Only the lines from the opening of the material through the line bearing "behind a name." should be reproduced, exactly and without pictures.

> **Collected material**:

-.-.-

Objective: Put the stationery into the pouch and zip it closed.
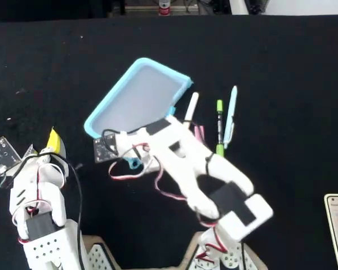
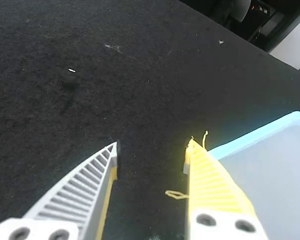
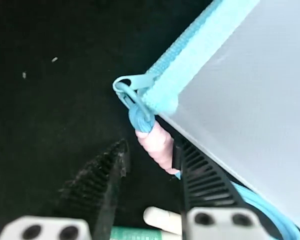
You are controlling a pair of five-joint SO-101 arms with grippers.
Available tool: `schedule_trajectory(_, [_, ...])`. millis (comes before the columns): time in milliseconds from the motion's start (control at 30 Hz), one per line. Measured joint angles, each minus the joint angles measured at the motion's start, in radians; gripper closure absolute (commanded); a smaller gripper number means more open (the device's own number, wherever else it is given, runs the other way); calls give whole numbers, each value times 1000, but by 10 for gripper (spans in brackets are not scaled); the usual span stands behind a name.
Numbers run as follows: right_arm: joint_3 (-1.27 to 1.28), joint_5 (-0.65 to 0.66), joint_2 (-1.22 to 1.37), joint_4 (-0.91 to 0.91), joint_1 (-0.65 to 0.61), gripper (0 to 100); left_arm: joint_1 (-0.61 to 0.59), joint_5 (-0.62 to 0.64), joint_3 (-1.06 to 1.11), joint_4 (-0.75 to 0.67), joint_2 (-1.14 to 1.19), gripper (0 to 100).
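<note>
Left arm (image 1: 39,191) sits at the near left, folded up tight over its base, with the wrist tipped forward. The left gripper (image 2: 154,150) points downward with its jaws spread wide, a white finger (image 2: 87,192) on one side and a yellow finger (image 2: 215,187) on the other, tips well apart. Now the right arm (image 1: 186,163): it's stretched out long, slanting from its base up and across toward the left arm's side, wrist pitched down. The right gripper (image 3: 151,150) hangs low, black fingers (image 3: 95,185) parted, a clear gap between the tips.
</note>
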Motion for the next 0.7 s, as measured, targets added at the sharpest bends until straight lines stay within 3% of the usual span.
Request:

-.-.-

> **Expected answer**:
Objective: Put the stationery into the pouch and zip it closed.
You are controlling a pair of five-joint SO-101 arms with grippers.
Available tool: `schedule_trajectory(_, [_, ...])`. millis (comes before the columns): time in milliseconds from the motion's start (control at 30 Hz), one per line. Measured joint angles, each minus the joint angles measured at the motion's start, in radians; gripper closure absolute (commanded); a smaller gripper number means more open (the device's own number, wherever else it is given, runs the other way); calls give whole numbers, each value times 1000, but by 10 for gripper (spans in brackets are not scaled); the usual span stands behind a name.

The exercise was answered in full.